## Aim of the task
Please report every line in the entries that contains the string "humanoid".

## Extracted entries

—————

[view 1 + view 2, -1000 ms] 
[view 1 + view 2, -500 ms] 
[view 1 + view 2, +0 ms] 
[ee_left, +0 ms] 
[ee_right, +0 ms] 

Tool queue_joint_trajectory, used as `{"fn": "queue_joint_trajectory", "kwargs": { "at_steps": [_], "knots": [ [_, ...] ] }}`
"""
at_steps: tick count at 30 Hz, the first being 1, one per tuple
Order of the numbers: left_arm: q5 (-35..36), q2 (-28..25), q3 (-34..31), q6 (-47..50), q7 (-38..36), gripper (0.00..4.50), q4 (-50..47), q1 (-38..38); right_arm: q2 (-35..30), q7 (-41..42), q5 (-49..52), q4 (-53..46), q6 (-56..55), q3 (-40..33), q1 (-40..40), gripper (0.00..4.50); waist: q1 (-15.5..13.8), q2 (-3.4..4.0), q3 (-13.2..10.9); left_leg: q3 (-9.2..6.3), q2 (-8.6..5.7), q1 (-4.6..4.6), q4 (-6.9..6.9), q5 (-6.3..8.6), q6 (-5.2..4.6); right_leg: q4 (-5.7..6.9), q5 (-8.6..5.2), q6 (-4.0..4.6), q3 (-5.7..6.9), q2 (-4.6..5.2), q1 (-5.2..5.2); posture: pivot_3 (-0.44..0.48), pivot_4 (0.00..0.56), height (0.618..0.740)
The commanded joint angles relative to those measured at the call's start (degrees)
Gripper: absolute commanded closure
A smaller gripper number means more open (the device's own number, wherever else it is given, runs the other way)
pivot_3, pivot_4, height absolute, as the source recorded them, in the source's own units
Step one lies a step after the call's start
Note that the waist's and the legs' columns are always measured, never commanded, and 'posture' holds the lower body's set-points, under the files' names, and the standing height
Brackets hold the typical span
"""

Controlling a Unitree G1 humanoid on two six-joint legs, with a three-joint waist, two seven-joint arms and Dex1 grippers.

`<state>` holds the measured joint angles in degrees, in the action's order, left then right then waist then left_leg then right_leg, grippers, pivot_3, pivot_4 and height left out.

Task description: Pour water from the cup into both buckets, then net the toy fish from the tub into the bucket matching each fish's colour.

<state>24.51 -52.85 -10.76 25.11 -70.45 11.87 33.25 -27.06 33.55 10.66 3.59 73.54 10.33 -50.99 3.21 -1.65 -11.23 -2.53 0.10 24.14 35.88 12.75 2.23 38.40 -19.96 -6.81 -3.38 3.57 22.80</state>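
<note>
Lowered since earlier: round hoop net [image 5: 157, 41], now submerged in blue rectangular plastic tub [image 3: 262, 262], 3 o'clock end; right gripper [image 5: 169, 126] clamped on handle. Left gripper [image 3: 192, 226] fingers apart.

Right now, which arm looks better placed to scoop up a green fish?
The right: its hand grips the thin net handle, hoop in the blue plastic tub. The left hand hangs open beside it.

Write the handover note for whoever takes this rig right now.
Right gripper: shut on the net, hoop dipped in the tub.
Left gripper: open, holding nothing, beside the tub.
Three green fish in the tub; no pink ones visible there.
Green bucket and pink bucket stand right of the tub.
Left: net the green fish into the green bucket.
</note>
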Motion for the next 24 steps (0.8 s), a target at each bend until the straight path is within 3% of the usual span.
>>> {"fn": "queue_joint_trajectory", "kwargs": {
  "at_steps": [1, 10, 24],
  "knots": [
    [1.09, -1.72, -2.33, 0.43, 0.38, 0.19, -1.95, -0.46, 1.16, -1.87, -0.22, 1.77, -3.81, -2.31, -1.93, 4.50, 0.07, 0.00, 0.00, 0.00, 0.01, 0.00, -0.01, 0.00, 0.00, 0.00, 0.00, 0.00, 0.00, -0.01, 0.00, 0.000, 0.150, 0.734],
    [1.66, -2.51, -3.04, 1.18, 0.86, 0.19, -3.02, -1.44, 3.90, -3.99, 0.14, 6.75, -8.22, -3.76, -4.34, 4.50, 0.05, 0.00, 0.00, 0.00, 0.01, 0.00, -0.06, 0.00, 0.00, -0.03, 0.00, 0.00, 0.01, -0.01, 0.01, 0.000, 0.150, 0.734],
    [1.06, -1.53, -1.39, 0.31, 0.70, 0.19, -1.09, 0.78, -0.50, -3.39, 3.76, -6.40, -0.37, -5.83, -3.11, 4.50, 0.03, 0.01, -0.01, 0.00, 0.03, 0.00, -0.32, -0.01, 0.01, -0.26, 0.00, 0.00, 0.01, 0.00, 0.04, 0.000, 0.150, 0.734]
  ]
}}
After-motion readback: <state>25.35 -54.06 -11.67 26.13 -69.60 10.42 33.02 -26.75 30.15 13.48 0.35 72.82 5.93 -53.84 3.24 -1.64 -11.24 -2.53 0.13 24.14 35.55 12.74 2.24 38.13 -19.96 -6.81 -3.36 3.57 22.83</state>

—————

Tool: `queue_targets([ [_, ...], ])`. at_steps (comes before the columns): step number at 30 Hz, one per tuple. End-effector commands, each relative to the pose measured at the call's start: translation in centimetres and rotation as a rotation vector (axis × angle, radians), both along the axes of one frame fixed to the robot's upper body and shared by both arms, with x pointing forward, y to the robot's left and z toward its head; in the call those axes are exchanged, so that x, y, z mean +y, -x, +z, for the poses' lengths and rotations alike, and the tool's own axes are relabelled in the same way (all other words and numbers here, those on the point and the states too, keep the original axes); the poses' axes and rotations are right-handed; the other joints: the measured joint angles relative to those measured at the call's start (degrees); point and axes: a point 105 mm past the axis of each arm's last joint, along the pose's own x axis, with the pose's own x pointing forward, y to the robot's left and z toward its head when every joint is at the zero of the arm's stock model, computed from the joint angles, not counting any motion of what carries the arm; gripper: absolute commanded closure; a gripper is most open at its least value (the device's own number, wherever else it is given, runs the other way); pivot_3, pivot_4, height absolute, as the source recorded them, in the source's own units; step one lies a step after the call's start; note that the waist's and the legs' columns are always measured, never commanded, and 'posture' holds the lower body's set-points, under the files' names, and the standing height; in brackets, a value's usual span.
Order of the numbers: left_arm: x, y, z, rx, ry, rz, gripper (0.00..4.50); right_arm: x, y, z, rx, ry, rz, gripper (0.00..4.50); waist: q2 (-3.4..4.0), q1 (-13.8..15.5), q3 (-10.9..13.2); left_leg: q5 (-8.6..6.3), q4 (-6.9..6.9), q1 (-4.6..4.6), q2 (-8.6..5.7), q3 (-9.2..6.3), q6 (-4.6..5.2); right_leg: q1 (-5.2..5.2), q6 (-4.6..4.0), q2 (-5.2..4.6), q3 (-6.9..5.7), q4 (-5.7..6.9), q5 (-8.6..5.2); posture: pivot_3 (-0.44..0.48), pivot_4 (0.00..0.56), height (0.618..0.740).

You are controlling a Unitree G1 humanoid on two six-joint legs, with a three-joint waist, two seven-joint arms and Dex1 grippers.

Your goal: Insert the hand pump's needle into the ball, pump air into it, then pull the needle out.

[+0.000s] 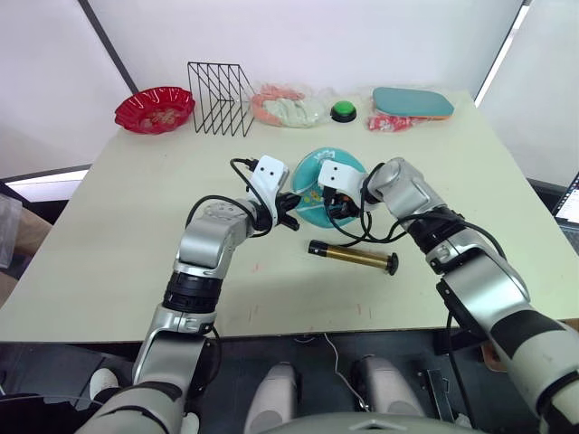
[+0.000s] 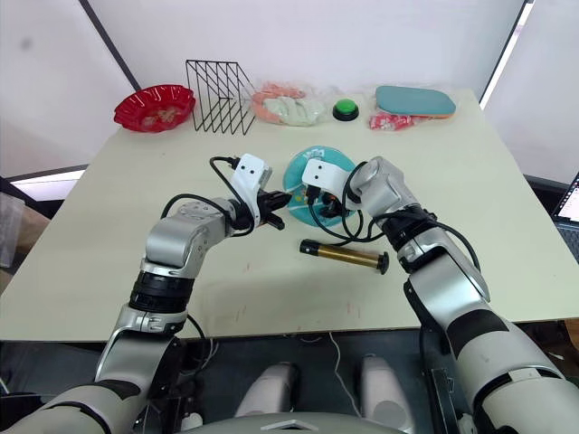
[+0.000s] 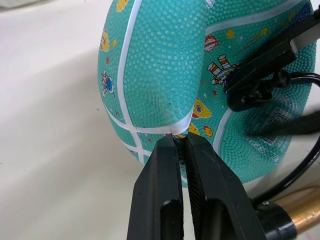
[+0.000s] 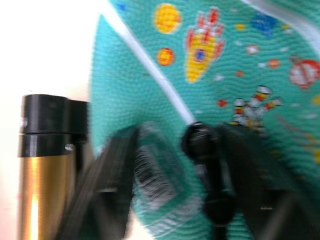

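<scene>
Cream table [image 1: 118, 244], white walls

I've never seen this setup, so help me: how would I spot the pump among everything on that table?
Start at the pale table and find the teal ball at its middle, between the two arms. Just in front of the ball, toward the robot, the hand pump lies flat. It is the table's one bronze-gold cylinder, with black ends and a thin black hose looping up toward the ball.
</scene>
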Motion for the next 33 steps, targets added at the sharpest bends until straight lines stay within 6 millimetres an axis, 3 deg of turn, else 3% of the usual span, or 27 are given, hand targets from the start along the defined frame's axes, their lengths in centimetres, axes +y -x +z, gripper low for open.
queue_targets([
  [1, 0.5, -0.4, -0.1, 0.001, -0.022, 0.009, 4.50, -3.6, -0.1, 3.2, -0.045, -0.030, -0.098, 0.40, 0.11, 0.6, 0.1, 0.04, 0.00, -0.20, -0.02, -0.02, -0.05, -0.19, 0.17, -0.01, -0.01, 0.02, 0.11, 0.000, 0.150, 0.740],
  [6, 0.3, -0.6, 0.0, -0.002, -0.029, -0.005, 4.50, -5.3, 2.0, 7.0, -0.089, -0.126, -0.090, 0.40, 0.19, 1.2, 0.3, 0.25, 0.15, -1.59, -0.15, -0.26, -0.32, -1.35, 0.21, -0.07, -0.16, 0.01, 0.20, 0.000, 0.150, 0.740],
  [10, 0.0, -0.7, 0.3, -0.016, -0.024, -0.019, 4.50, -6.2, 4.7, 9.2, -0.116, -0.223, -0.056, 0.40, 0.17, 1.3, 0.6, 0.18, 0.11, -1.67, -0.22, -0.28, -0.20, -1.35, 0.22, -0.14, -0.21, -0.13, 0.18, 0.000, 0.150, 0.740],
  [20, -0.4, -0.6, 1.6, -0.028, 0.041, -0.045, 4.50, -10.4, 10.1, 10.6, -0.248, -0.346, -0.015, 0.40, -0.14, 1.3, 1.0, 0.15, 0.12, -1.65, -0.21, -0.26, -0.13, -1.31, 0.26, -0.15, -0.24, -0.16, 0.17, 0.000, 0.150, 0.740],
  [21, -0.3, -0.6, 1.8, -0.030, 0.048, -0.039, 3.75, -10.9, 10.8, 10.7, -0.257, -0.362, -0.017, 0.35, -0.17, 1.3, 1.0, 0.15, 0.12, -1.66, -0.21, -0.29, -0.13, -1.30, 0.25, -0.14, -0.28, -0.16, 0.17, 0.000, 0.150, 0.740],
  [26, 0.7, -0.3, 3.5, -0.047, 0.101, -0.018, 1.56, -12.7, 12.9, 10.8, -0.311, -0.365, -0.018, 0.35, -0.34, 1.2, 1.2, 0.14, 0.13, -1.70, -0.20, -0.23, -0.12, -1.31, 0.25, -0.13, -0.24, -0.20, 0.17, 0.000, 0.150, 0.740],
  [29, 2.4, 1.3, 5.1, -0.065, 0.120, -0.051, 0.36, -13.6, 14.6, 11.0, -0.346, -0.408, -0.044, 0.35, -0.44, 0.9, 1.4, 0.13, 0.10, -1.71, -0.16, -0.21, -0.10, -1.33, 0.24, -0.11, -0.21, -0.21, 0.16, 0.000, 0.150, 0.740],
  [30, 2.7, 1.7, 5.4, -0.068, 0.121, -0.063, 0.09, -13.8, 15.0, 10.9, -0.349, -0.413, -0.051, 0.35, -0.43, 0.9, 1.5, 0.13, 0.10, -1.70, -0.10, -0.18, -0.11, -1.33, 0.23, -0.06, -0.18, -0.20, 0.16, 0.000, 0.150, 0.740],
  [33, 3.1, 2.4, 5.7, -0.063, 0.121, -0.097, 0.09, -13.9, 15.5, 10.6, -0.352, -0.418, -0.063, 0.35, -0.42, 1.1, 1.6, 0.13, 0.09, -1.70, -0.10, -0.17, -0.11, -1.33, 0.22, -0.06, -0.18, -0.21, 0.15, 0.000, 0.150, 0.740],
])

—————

## Response to the exercise
Controlling a Unitree G1 humanoid on two six-joint legs, with a three-joint waist, two seven-joint arms and Dex1 grippers.
You are controlling a Unitree G1 humanoid on two six-joint legs, with a three-joint waist, two seven-joint arms and Dex1 grippers.

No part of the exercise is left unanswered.